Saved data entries
━━━━━━━━━━

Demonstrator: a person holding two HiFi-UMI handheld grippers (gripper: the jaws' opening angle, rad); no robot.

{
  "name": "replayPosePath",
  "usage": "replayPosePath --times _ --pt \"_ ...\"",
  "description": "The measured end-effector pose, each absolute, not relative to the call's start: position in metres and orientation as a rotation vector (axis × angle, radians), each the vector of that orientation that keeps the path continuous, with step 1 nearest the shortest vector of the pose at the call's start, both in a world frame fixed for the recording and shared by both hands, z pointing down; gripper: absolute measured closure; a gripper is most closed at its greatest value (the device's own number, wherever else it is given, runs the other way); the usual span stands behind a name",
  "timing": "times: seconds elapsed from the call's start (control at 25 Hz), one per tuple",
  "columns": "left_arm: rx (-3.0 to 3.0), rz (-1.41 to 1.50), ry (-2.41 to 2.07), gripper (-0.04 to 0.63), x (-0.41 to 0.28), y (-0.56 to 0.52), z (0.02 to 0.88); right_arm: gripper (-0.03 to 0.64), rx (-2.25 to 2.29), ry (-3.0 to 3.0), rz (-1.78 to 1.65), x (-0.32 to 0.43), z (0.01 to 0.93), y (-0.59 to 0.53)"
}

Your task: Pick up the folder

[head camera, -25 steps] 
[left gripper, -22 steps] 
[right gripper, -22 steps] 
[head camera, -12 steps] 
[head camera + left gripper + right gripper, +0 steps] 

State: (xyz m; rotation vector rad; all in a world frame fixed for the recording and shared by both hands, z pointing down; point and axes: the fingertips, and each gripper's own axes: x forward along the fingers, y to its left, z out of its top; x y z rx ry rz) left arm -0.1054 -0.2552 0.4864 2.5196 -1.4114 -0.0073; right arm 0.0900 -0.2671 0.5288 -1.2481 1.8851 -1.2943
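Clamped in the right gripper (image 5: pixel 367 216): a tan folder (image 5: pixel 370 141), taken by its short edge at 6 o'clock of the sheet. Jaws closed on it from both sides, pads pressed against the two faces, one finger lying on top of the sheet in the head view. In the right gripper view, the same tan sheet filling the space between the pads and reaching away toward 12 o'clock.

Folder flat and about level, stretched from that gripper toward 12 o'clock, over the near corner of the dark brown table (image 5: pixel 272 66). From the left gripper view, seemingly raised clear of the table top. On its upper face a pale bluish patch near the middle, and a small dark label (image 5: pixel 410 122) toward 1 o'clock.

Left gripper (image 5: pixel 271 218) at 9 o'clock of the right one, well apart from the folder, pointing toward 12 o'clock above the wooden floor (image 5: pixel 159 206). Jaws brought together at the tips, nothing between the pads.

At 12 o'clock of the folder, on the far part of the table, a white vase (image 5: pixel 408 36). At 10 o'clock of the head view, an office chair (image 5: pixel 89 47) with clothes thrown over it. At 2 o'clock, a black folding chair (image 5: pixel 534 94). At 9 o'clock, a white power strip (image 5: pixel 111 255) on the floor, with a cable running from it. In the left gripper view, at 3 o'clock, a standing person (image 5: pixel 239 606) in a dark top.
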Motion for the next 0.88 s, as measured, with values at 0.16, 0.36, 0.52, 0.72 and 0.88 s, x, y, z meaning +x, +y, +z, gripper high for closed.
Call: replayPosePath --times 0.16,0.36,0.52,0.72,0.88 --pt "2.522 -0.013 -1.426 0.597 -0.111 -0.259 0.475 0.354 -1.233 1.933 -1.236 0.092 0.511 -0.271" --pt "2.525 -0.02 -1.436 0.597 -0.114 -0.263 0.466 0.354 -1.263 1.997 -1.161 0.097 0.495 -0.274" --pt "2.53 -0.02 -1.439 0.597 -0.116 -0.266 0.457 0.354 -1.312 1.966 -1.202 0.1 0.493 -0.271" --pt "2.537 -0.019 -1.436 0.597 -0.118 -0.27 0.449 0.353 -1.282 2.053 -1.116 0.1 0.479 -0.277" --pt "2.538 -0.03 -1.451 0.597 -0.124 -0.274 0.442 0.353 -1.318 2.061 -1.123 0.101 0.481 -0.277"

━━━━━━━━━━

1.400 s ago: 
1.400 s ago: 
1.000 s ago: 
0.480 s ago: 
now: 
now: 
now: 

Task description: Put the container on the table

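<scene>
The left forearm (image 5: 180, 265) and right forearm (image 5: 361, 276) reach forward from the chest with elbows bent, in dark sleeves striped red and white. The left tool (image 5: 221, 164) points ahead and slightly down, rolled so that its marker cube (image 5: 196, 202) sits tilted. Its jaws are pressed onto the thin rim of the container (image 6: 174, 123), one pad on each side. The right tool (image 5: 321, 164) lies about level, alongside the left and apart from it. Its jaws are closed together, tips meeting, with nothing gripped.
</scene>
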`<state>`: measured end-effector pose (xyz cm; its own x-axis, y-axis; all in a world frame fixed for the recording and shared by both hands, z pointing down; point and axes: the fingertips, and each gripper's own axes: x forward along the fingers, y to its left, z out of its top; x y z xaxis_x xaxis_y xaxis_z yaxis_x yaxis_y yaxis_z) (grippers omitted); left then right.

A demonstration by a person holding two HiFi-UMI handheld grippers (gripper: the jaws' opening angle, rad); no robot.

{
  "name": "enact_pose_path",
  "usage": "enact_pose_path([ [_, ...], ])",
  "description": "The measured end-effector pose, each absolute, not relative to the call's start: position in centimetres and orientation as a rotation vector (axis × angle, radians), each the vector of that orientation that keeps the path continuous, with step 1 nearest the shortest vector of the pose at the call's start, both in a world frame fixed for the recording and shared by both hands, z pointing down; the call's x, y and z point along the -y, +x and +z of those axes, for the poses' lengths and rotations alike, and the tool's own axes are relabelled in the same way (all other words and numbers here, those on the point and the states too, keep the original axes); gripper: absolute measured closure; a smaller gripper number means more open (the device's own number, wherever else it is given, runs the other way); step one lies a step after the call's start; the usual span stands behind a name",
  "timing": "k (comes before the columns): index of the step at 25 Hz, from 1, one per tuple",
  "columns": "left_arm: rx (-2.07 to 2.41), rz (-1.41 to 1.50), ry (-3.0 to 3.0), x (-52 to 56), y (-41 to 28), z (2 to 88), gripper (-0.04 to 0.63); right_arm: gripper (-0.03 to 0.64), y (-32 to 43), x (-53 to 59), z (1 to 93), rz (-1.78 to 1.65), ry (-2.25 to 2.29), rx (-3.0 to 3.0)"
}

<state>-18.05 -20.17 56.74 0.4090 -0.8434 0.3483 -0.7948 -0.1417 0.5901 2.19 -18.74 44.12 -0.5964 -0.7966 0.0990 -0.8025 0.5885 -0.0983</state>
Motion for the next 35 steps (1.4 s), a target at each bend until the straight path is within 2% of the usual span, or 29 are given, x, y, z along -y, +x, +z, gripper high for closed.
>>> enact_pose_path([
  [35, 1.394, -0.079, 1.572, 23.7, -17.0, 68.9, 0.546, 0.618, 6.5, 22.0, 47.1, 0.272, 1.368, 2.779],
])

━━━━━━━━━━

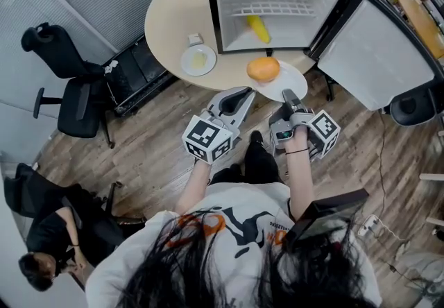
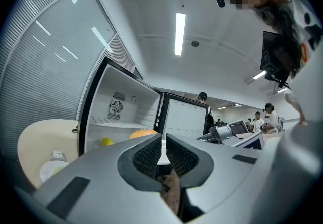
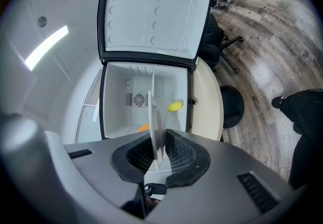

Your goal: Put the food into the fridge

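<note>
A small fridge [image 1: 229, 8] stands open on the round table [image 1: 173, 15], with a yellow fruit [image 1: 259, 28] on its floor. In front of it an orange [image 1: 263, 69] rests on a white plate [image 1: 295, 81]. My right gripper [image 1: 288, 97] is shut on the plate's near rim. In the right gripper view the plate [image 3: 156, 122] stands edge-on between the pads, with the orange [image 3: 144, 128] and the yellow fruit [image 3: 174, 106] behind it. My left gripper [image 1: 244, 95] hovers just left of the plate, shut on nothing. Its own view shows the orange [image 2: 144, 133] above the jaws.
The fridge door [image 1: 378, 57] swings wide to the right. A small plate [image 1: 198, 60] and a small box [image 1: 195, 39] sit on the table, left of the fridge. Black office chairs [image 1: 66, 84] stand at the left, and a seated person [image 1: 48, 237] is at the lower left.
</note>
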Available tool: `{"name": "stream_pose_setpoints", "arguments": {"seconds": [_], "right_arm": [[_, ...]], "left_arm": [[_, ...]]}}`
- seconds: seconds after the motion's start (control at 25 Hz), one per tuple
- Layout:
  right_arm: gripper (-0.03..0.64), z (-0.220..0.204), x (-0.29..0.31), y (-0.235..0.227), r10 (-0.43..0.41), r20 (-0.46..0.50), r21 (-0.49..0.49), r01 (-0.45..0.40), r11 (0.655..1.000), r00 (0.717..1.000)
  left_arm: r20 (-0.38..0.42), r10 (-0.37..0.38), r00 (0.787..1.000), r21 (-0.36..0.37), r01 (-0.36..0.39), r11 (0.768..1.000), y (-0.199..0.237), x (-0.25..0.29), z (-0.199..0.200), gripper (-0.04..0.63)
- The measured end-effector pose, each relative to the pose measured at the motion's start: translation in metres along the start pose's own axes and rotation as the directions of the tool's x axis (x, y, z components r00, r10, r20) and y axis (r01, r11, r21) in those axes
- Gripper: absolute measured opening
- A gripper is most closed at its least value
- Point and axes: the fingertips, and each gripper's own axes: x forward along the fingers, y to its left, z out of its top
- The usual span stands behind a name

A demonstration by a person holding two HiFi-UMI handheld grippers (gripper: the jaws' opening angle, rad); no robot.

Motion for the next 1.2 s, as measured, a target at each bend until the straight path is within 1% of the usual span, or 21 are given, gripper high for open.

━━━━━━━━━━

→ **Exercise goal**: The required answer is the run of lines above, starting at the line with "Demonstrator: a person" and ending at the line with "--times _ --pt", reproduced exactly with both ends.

→ **Expected output**:
Demonstrator: a person holding two HiFi-UMI handheld grippers (gripper: the jaws' opening angle, rad); no robot.

{
  "name": "replayPosePath",
  "usage": "replayPosePath --times _ --pt \"_ ...\"",

This exercise requires no additional answer.